**What is expected**: Your answer must be a word-for-word copy of the listing below, minus its pictures.
┄┄┄┄┄┄
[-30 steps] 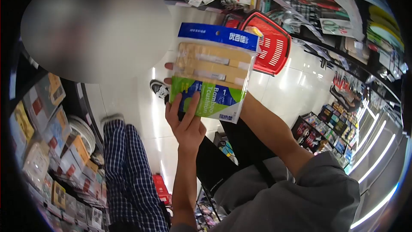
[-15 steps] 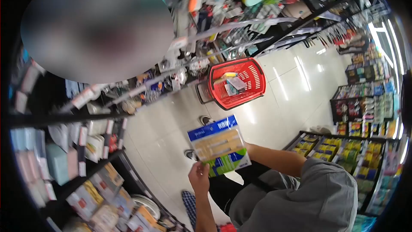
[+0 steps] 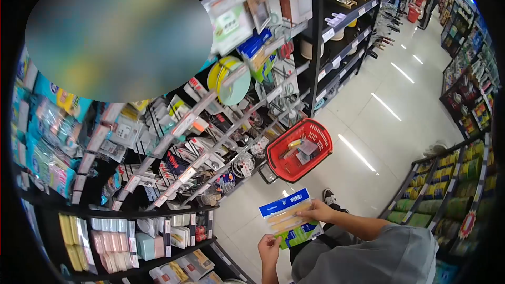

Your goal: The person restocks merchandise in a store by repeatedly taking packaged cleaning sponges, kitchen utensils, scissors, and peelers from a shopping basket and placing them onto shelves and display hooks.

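Note:
A flat clear packet [image 3: 286,221] with a blue header, pale wooden pieces inside and a green lower part is held low in front of my body. My right hand [image 3: 319,211] grips its right edge, thumb over the front. At its lower left corner my left hand [image 3: 269,247] pinches the edge with closed fingers. Beyond the packet, a red basket [image 3: 300,150] with a few small packaged items in it stands on the floor against the shelf.
Hanging goods [image 3: 179,158] fill the rack at the left and ahead. A black shelf unit [image 3: 342,31] holds pans and boxes. Low shelves [image 3: 442,179] with yellow and green packs stand at the right. Far down the aisle a person [image 3: 430,2] stands near red baskets.
The view has swung toward the rack and down the aisle. The packet now appears lower in view, and my right hand has come into sight on its edge. The person in checked trousers is out of view.

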Demonstrator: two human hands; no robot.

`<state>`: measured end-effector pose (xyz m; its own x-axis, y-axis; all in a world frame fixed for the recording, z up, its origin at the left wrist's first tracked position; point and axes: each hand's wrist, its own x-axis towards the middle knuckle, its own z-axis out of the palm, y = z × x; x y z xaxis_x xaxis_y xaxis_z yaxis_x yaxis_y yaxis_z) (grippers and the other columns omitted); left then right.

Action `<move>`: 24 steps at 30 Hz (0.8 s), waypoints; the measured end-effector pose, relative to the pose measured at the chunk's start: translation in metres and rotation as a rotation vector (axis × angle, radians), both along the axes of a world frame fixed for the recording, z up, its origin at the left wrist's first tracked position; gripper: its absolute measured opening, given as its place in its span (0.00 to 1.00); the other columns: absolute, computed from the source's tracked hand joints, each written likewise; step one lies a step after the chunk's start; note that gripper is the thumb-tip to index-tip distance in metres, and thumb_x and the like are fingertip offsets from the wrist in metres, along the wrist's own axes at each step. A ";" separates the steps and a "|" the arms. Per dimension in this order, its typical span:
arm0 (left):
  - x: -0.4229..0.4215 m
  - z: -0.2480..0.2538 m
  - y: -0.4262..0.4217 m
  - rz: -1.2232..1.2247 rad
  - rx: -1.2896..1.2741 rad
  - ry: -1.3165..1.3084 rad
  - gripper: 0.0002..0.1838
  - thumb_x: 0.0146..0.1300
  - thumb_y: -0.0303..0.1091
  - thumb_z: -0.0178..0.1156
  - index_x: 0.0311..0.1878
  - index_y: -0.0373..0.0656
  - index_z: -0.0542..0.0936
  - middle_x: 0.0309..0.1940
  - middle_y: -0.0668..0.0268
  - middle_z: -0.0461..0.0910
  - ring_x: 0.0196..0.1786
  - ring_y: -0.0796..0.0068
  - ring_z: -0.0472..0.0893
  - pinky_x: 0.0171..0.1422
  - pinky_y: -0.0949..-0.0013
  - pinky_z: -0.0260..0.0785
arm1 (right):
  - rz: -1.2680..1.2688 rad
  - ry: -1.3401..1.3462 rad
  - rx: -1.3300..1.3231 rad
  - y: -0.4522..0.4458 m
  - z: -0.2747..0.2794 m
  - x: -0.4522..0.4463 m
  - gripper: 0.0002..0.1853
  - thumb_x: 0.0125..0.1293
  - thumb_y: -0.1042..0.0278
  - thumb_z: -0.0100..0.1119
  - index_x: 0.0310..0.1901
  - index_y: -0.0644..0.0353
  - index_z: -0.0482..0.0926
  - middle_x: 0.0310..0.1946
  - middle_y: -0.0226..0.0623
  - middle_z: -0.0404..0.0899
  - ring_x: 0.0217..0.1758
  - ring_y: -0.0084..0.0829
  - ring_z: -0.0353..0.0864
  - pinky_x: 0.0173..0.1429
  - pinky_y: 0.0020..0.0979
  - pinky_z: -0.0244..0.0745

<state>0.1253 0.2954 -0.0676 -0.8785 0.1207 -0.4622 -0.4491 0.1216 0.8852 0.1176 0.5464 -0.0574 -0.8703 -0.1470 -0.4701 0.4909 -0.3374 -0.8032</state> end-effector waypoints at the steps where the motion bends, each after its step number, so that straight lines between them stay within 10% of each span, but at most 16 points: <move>1: 0.003 0.007 0.021 0.012 -0.011 0.011 0.08 0.53 0.19 0.66 0.34 0.38 0.75 0.22 0.74 0.73 0.23 0.88 0.67 0.26 0.81 0.59 | 0.012 0.011 -0.011 0.020 0.004 0.003 0.14 0.63 0.65 0.63 0.47 0.63 0.80 0.41 0.31 0.82 0.42 0.20 0.78 0.49 0.26 0.73; 5: -0.011 0.046 0.123 -0.111 0.223 0.128 0.20 0.56 0.17 0.61 0.51 0.39 0.70 0.47 0.63 0.74 0.55 0.74 0.73 0.58 0.70 0.66 | -0.061 0.022 0.002 0.101 0.018 0.015 0.13 0.61 0.69 0.64 0.46 0.64 0.81 0.39 0.34 0.83 0.40 0.22 0.80 0.48 0.26 0.74; 14: -0.066 0.084 0.248 -0.114 0.132 0.314 0.18 0.54 0.22 0.66 0.47 0.36 0.73 0.37 0.65 0.79 0.40 0.79 0.79 0.46 0.76 0.72 | -0.082 0.052 0.081 0.197 0.042 0.020 0.10 0.58 0.70 0.67 0.40 0.65 0.83 0.35 0.32 0.83 0.36 0.20 0.79 0.43 0.24 0.74; 24: -0.147 0.077 0.277 -0.204 0.044 0.493 0.10 0.53 0.29 0.69 0.36 0.36 0.80 0.27 0.67 0.80 0.30 0.82 0.77 0.37 0.76 0.69 | -0.384 0.493 0.637 0.214 0.079 -0.074 0.29 0.52 0.69 0.71 0.56 0.60 0.72 0.43 0.37 0.80 0.46 0.27 0.79 0.50 0.28 0.73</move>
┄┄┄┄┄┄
**Exercise output**:
[-30 steps] 
[-15 steps] 
[+0 steps] 

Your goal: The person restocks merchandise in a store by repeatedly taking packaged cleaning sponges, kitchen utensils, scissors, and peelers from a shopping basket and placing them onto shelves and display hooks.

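Note:
A flat clear packet [image 3: 286,221] with a blue header, pale wooden pieces inside and a green lower part is held low in front of my body. My right hand [image 3: 319,211] grips its right edge, thumb over the front. At its lower left corner my left hand [image 3: 269,247] pinches the edge with closed fingers. Beyond the packet, a red basket [image 3: 300,150] with a few small packaged items in it stands on the floor against the shelf.
Hanging goods [image 3: 179,158] fill the rack at the left and ahead. A black shelf unit [image 3: 342,31] holds pans and boxes. Low shelves [image 3: 442,179] with yellow and green packs stand at the right. Far down the aisle a person [image 3: 430,2] stands near red baskets.
The view has swung toward the rack and down the aisle. The packet now appears lower in view, and my right hand has come into sight on its edge. The person in checked trousers is out of view.
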
Demonstrator: two human hands; no robot.

`<state>`: measured end-effector pose (xyz m; its own x-axis, y-axis; all in a world frame fixed for the recording, z up, its origin at the left wrist's first tracked position; point and axes: each hand's wrist, its own x-axis towards the middle knuckle, its own z-axis out of the palm, y = z × x; x y z xaxis_x xaxis_y xaxis_z yaxis_x yaxis_y yaxis_z) (grippers and the other columns omitted); left then right.

Action `<move>`: 24 steps at 30 Hz (0.8 s), waypoints; the measured end-effector pose, relative to the pose measured at the chunk's start: translation in metres and rotation as a rotation vector (axis × angle, radians), both along the axes of a world frame fixed for the recording, z up, its origin at the left wrist's first tracked position; gripper: its absolute measured opening, given as its place in its span (0.00 to 1.00); the other columns: absolute, computed from the source's tracked hand joints, each written likewise; step one lies a step after the chunk's start; note that gripper is the thumb-tip to index-tip distance in metres, and thumb_x and the like are fingertip offsets from the wrist in metres, along the wrist's own axes at each step. A ";" separates the steps and a "|" the arms. Per dimension in this order, its typical span:
arm0 (left):
  - x: -0.4229..0.4215 m
  - z: -0.2480..0.2538 m
  - y: -0.4262..0.4217 m
  - rz: -1.2232..1.2247 rad
  - rx: -1.2896..1.2741 rad
  - ry: -1.3165..1.3084 rad
  - gripper: 0.0002..0.1838
  - thumb_x: 0.0146..0.1300
  - thumb_y: -0.0303..0.1091
  - thumb_z: -0.0178..0.1156
  - index_x: 0.0311..0.1878
  - index_y: -0.0373..0.0656
  - index_z: -0.0542..0.0936
  - middle_x: 0.0309..0.1940
  - middle_y: -0.0668..0.0268
  - middle_z: -0.0461..0.0910
  - ring_x: 0.0196..0.1786
  - ring_y: -0.0796..0.0068
  - ring_z: -0.0472..0.0893
  - pinky_x: 0.0171..0.1422
  - pinky_y: -0.0949..-0.0013
  - pinky_z: -0.0260..0.0785
arm1 (right):
  - rz: -1.2680..1.2688 rad
  - ry: -1.3401..1.3462 rad
  - rx: -1.3300..1.3231 rad
  - y: -0.4522..0.4458 m
  - z: -0.2747..0.2794 m
  - x: -0.4522..0.4463 m
  - gripper: 0.0002..0.1853
  - thumb_x: 0.0125..0.1293
  - thumb_y: -0.1042..0.0278
  - thumb_z: -0.0100..0.1119
  - index_x: 0.0310..0.1901
  - index_y: -0.0644..0.0353
  - index_z: -0.0482..0.0926
  - middle_x: 0.0310..0.1946
  - middle_y: -0.0226..0.0623
  - middle_z: -0.0404..0.0899
  - ring_x: 0.0217..0.1758
  - ring_y: -0.0084..0.0829
  - ring_z: -0.0353..0.0864
  - pinky_x: 0.0173..0.1429
  - pinky_y: 0.0020..0.0979
  - pinky_z: -0.0244..0.0745

<state>0.1253 0.2954 -0.0676 -0.8785 0.1207 -0.4622 -0.4491 0.1216 0.8852 0.1176 0.5464 -0.0574 -0.8703 -0.1470 -0.4701 0.4909 -0.3374 -0.8032</state> end-effector waypoints at the steps where the motion bends, each after its step number, so that straight lines between them stay within 10% of each span, but at most 16 points: <move>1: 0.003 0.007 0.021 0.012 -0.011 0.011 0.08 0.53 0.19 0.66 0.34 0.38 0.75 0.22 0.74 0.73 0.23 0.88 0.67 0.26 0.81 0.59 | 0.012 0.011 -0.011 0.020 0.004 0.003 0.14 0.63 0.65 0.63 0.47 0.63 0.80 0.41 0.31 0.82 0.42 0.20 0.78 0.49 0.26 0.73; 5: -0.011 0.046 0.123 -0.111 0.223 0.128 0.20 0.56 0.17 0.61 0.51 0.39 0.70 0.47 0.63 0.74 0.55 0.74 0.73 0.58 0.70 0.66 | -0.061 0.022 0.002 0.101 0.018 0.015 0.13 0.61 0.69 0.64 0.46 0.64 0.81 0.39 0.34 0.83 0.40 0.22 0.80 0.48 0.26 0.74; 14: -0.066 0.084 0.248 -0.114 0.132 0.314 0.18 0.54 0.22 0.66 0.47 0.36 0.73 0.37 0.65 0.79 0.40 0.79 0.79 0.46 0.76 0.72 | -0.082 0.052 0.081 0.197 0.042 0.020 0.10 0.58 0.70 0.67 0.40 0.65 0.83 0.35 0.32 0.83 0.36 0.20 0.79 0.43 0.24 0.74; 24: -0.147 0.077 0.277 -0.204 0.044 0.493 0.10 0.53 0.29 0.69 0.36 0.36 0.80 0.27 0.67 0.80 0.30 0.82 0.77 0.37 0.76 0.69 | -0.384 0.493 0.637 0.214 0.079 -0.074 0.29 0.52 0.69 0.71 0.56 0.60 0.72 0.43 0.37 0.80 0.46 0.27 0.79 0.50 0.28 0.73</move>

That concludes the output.